> **Description of the task**
Without including any images, output the listing below exactly.

──────── Extracted material

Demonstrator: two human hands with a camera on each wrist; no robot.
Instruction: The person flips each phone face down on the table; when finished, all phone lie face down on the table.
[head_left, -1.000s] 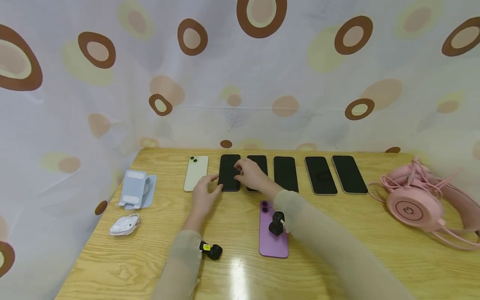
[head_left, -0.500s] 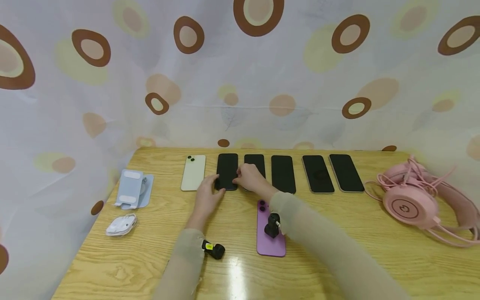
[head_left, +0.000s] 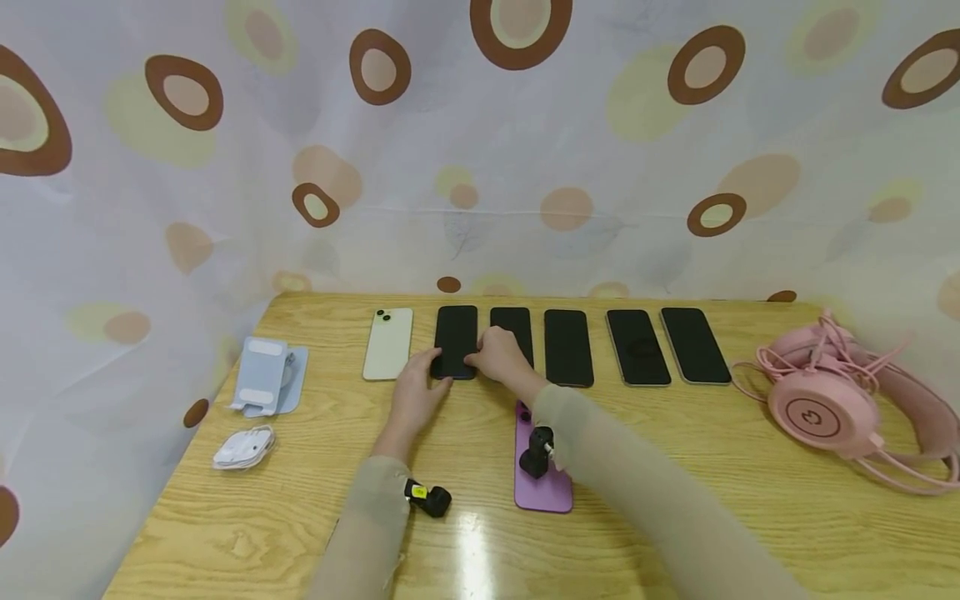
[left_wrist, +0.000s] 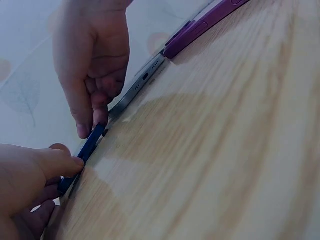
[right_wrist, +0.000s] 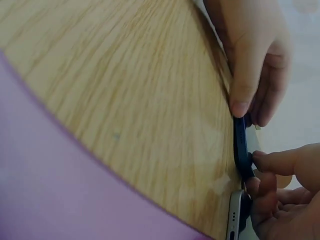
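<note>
A dark-screened smartphone (head_left: 455,333) with a blue frame lies second from the left in a row at the table's back. At its lower left corner, my left hand (head_left: 414,396) grips it, the thumb on the near edge. My right hand (head_left: 504,358) pinches its right edge with curled fingers and partly covers the neighbouring black-screened phone (head_left: 512,318). In the left wrist view, the blue-edged phone (left_wrist: 90,145) sits between both hands, with a thin dark gap under its edge. The right wrist view shows the same blue edge (right_wrist: 241,147) beside a silver-framed phone (right_wrist: 235,212).
Left of the row lies a white phone (head_left: 388,343); several black-screened phones (head_left: 637,346) continue to the right. A purple phone (head_left: 542,492) lies face down under my right wrist. Pink headphones (head_left: 821,412), a pale blue stand (head_left: 260,375) and white wired earphones (head_left: 243,447) flank them.
My right hand has come down slightly from over the phone to its right edge, fingers curling more. My left hand has closed in on the lower left corner. The head view has shifted slightly.
</note>
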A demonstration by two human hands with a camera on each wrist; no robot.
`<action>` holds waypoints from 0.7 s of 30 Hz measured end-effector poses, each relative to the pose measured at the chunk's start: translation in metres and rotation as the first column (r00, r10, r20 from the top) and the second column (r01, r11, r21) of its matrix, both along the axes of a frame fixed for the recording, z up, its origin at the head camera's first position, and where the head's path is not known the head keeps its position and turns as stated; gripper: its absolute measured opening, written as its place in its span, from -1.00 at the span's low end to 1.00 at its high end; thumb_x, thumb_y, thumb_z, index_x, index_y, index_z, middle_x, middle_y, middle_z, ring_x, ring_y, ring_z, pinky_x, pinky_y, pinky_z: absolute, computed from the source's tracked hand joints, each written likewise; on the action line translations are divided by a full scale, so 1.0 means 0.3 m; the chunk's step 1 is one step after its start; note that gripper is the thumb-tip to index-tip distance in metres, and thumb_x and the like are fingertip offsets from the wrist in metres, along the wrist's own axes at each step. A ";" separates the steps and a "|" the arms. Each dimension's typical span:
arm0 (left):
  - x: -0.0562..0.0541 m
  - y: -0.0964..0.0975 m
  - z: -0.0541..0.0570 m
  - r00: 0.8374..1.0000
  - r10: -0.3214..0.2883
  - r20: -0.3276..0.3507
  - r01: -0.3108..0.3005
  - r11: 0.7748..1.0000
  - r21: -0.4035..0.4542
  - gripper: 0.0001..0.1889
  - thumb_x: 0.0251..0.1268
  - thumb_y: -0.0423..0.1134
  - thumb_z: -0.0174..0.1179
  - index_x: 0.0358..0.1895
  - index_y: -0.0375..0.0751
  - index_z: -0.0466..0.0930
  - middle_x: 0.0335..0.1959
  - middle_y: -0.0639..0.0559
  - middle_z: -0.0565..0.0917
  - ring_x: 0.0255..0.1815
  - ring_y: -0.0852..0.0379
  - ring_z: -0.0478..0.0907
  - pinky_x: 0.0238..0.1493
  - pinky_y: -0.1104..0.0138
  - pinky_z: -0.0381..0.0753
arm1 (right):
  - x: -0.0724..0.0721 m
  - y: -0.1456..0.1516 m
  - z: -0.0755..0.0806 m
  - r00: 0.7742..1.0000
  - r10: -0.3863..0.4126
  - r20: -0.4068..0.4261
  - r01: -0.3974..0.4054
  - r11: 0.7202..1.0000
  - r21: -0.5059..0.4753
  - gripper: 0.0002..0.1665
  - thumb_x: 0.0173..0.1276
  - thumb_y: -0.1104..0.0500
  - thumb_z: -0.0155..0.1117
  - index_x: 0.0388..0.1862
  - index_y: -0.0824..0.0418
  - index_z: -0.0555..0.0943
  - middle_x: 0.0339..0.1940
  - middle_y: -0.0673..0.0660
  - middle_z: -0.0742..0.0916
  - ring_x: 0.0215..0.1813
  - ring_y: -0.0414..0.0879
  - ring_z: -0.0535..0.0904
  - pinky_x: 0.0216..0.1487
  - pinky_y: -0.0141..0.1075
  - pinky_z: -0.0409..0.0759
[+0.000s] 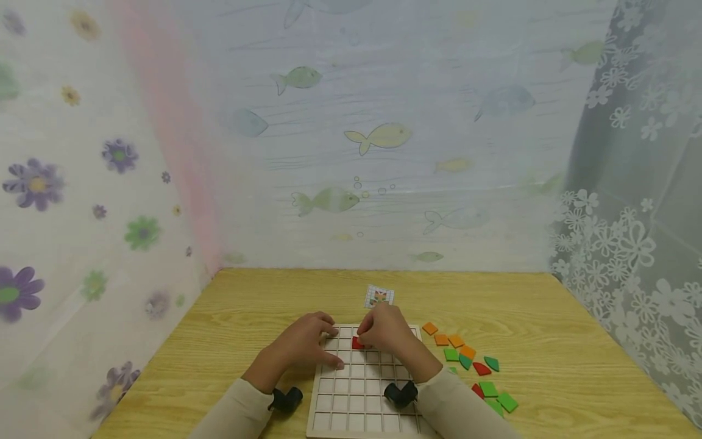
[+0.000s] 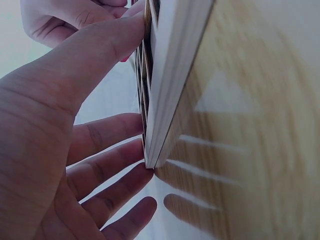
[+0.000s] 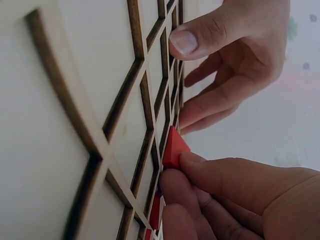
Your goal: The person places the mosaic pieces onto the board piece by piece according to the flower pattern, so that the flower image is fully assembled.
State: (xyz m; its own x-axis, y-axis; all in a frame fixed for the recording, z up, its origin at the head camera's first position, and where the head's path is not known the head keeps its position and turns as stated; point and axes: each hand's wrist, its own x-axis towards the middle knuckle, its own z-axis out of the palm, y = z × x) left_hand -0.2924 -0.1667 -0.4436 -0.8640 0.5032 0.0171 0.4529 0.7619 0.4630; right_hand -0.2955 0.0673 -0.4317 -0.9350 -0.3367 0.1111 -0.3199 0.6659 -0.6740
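The right hand (image 1: 386,329) has thumb and forefinger closed in a pinch on a red piece (image 3: 173,150), held at the far part of a gridded wooden board (image 1: 356,403); in the right wrist view the piece stands tilted against the ribs, not flat in a cell. Nearer the camera there, more red (image 3: 156,212) shows beside the curled fingers, apparently already sitting in the grid. The left hand (image 1: 301,344) holds nothing — its fingers are spread, thumb over the left part of the board and fingertips at the far left edge, seemingly steadying it. The step in hand looks like seating this red piece in its cell; the next move would call for turning its edges square to the ribs, then letting it drop and pressing it level. Just beyond the board lies a small patterned card (image 1: 379,295), and to the right, on the table (image 1: 263,299), are loose orange pieces (image 1: 442,340) and green pieces (image 1: 487,389), with some red and dark green ones among them. Hard to make out: the right hand hides the cells beneath it and the card's lower edge — its pattern is too small to read surely — and the right sleeve (image 1: 466,408) covers part of the board's near right side and perhaps some loose pieces.
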 end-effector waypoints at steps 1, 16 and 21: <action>0.001 0.000 0.000 1.000 0.000 0.002 0.000 1.000 0.002 -0.22 -0.04 0.25 0.59 0.24 -0.13 0.71 0.36 -0.06 0.56 0.36 -0.13 0.51 0.29 -0.03 0.59 | 0.001 0.000 0.000 1.000 0.003 0.001 -0.003 1.000 -0.003 -0.90 0.16 0.28 0.60 -0.49 0.12 0.82 -0.56 -0.08 0.76 -0.48 -0.20 0.63 -0.39 -0.29 0.66; -0.003 -0.004 -0.004 1.000 -0.013 -0.013 0.013 1.000 0.005 -0.22 -0.03 0.25 0.59 0.25 -0.13 0.71 0.35 -0.07 0.57 0.35 -0.12 0.52 0.28 -0.03 0.60 | 0.007 -0.011 0.004 1.000 -0.017 -0.021 0.018 0.999 0.033 -0.89 0.14 0.29 0.61 -0.50 0.14 0.81 -0.54 -0.08 0.75 -0.44 -0.20 0.59 -0.38 -0.30 0.63; -0.001 -0.003 -0.001 1.000 -0.012 -0.010 0.012 1.000 0.013 -0.22 -0.03 0.24 0.59 0.25 -0.14 0.71 0.35 -0.08 0.57 0.35 -0.13 0.52 0.29 -0.04 0.59 | 0.008 -0.014 0.006 0.999 -0.020 -0.025 0.021 0.999 0.039 -0.89 0.12 0.28 0.63 -0.49 0.14 0.81 -0.52 -0.07 0.75 -0.43 -0.19 0.58 -0.38 -0.28 0.63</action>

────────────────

> **Task output**
Demonstrator: two human hands with a camera on each wrist; no robot.
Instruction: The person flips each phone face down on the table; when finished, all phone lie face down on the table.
[head_left, -1.000s] 
[head_left, -0.500s] 
[head_left, +0.000s] 
[left_wrist, +0.000s] 
[right_wrist, +0.000s] 
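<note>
A dark-screened smartphone (head_left: 455,333) with a blue frame lies second from the left in a row at the table's back. At its lower left corner, my left hand (head_left: 414,396) grips it, the thumb on the near edge. My right hand (head_left: 504,358) pinches its right edge with curled fingers and partly covers the neighbouring black-screened phone (head_left: 512,318). In the left wrist view, the blue-edged phone (left_wrist: 90,145) sits between both hands, with a thin dark gap under its edge. The right wrist view shows the same blue edge (right_wrist: 241,147) beside a silver-framed phone (right_wrist: 235,212).
Left of the row lies a white phone (head_left: 388,343); several black-screened phones (head_left: 637,346) continue to the right. A purple phone (head_left: 542,492) lies face down under my right wrist. Pink headphones (head_left: 821,412), a pale blue stand (head_left: 260,375) and white wired earphones (head_left: 243,447) flank them.
My right hand has come down slightly from over the phone to its right edge, fingers curling more. My left hand has closed in on the lower left corner. The head view has shifted slightly.
</note>
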A demonstration by two human hands with a camera on each wrist; no robot.
`<action>` holds waypoints from 0.7 s of 30 Hz measured end-effector poses, each relative to the pose measured at the chunk's start: translation in metres and rotation as the first column (r00, r10, r20 from the top) and the second column (r01, r11, r21) of its matrix, both along the axes of a frame fixed for the recording, z up, its origin at the head camera's first position, and where the head's path is not known the head keeps its position and turns as stated; gripper: its absolute measured opening, written as its place in its span, from -1.00 at the span's low end to 1.00 at its high end; thumb_x, thumb_y, thumb_z, index_x, index_y, index_z, middle_x, middle_y, middle_z, ring_x, ring_y, ring_z, pinky_x, pinky_y, pinky_z: absolute, computed from the source's tracked hand joints, each written likewise; on the action line translations are divided by a full scale, so 1.0 means 0.3 m; the chunk's step 1 is one step after its start; note that gripper is the thumb-tip to index-tip distance in metres, and thumb_x and the like are fingertip offsets from the wrist in metres, along the wrist's own axes at each step. A ";" separates the steps and a "|" the arms. Each dimension's typical span:
arm0 (left):
  - x: -0.0562..0.0541 m
  - y: -0.0964..0.0975 m
  - z: -0.0541..0.0570 m
  - r00: 0.8374..1.0000
  - r10: -0.3214..0.2883
  - r20: -0.3276..0.3507
  - r01: -0.3108..0.3005
  - r11: 0.7748..1.0000
  - r21: -0.4035..0.4542
  - gripper: 0.0001..0.1889
  - thumb_x: 0.0251..0.1268
  - thumb_y: -0.0423..0.1134
  - thumb_z: -0.0174..0.1179
  - index_x: 0.0358..0.1895
  - index_y: -0.0375..0.0751
  - index_z: -0.0466..0.0930
  - middle_x: 0.0335..0.1959
  - middle_y: -0.0639..0.0559
  - middle_z: -0.0565..0.0917
  - ring_x: 0.0255..0.1815
  - ring_y: -0.0852..0.0379
  - ring_z: -0.0478..0.0907
  - pinky_x: 0.0238..0.1493
  - pinky_y: -0.1104..0.0138
  - pinky_z: -0.0381..0.0753
arm1 (right):
  - x: -0.0724..0.0721 m
  - y: -0.1456..0.1516 m
  - z: -0.0755..0.0806 m
  - r00: 0.7742..1.0000
  - r10: -0.3863..0.4126
  - r20: -0.4068..0.4261
  - r01: -0.3974..0.4054
  - r11: 0.7202..1.0000
  - r21: -0.5059..0.4753
  - gripper: 0.0002..0.1665
  - thumb_x: 0.0173..0.1276
  - thumb_y: -0.1104..0.0500
  - thumb_z: -0.0155..0.1117
  - index_x: 0.0388..0.1862
  - index_y: -0.0824..0.0418
  - index_z: -0.0555..0.0943
  - middle_x: 0.0339..0.1940
  - middle_y: -0.0673..0.0660
  - middle_z: -0.0742..0.0916
  - ring_x: 0.0215..0.1813
  - ring_y: -0.0414..0.0879
  - ring_z: -0.0535..0.0904
  - pinky_x: 0.0216..0.1487
  - pinky_y: -0.0141..0.1075
  - pinky_z: -0.0409..0.0759
[+0.000s] 
[+0.000s] 
[+0.000s] 
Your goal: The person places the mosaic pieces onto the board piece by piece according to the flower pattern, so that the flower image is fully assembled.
State: (xyz m; its own x-axis, y-axis; all in a frame fixed for the recording, z up, its origin at the head camera's first position, and where the head's path is not known the head keeps its position and turns as stated; point and axes: each hand's wrist, its own x-axis towards the middle knuckle, its own z-axis out of the palm, y = z × x) left_hand -0.2924 -0.1667 -0.4436 -0.8640 0.5032 0.0171 0.4529 0.7619 0.4630; right_hand -0.2955 0.0673 -0.4317 -0.9350 -0.3367 0.1111 -0.3199 0.6659 -0.6740
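The right hand (image 1: 386,329) has thumb and forefinger closed in a pinch on a red piece (image 3: 173,150), held at the far part of a gridded wooden board (image 1: 356,403); in the right wrist view the piece stands tilted against the ribs, not flat in a cell. Nearer the camera there, more red (image 3: 156,212) shows beside the curled fingers, apparently already sitting in the grid. The left hand (image 1: 301,344) holds nothing — its fingers are spread, thumb over the left part of the board and fingertips at the far left edge, seemingly steadying it. The step in hand looks like seating this red piece in its cell; the next move would call for turning its edges square to the ribs, then letting it drop and pressing it level. Just beyond the board lies a small patterned card (image 1: 379,295), and to the right, on the table (image 1: 263,299), are loose orange pieces (image 1: 442,340) and green pieces (image 1: 487,389), with some red and dark green ones among them. Hard to make out: the right hand hides the cells beneath it and the card's lower edge — its pattern is too small to read surely — and the right sleeve (image 1: 466,408) covers part of the board's near right side and perhaps some loose pieces.
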 end-effector waypoints at steps 1, 16 and 21: <action>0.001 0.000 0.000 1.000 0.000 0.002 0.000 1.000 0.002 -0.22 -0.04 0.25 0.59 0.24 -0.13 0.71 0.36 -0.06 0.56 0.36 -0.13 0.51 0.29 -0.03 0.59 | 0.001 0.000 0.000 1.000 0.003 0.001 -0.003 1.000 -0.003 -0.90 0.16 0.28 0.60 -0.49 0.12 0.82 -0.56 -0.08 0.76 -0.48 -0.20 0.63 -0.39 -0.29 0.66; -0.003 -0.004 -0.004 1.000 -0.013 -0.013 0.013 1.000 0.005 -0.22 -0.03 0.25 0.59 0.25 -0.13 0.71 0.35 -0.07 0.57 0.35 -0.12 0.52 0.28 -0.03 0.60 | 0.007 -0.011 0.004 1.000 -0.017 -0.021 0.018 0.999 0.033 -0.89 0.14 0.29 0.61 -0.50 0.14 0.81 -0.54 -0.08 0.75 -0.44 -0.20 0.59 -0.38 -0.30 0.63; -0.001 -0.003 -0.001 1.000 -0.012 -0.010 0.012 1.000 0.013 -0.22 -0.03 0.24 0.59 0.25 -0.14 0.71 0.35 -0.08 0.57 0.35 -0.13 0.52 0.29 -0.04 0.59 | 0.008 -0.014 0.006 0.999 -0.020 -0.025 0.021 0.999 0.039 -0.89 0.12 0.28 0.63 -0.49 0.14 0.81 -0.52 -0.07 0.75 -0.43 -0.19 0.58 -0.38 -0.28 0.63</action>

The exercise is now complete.